● **Exercise aim**
Where the data below has the string "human", return the whole line.

Records from a dataset
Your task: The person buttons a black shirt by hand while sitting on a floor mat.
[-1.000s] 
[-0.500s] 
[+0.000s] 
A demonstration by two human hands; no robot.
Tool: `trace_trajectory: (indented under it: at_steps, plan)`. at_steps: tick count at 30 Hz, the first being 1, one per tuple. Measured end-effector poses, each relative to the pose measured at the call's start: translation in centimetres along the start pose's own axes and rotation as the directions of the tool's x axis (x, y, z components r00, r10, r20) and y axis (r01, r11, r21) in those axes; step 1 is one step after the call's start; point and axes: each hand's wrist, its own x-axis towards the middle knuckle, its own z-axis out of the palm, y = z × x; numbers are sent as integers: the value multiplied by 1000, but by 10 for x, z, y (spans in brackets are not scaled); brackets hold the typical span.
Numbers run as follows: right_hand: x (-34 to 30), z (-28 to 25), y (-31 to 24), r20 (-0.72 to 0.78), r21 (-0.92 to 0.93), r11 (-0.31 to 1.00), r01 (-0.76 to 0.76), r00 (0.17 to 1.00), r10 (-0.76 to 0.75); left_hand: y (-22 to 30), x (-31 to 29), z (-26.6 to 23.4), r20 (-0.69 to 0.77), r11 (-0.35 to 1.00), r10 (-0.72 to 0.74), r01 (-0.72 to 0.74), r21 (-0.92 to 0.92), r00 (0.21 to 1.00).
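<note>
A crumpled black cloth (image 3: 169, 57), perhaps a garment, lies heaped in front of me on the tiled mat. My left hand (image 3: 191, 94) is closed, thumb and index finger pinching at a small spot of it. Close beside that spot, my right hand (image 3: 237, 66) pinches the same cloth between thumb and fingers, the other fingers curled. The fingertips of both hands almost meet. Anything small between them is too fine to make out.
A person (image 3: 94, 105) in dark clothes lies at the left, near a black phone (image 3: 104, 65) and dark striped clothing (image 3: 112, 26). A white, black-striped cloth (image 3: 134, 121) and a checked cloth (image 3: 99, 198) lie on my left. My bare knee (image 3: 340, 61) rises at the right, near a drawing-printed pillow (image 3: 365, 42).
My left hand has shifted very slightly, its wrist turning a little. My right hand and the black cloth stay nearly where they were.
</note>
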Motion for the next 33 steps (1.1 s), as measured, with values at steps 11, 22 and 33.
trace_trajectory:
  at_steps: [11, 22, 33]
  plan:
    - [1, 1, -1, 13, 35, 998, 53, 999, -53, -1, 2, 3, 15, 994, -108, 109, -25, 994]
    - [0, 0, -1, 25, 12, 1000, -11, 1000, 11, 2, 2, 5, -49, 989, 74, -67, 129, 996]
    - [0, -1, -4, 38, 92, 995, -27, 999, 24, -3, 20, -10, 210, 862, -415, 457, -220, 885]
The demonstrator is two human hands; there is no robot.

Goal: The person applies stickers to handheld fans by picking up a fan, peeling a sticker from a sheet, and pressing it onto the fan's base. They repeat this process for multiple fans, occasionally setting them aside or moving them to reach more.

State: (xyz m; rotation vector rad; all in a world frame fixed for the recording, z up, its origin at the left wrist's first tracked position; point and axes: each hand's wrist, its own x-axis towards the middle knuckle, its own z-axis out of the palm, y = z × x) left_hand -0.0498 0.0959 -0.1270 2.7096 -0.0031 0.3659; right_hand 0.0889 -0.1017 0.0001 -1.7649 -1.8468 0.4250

● **Output of the task**
A demonstration by two human hands; no robot.
The demonstrator is two human hands; there is no robot.

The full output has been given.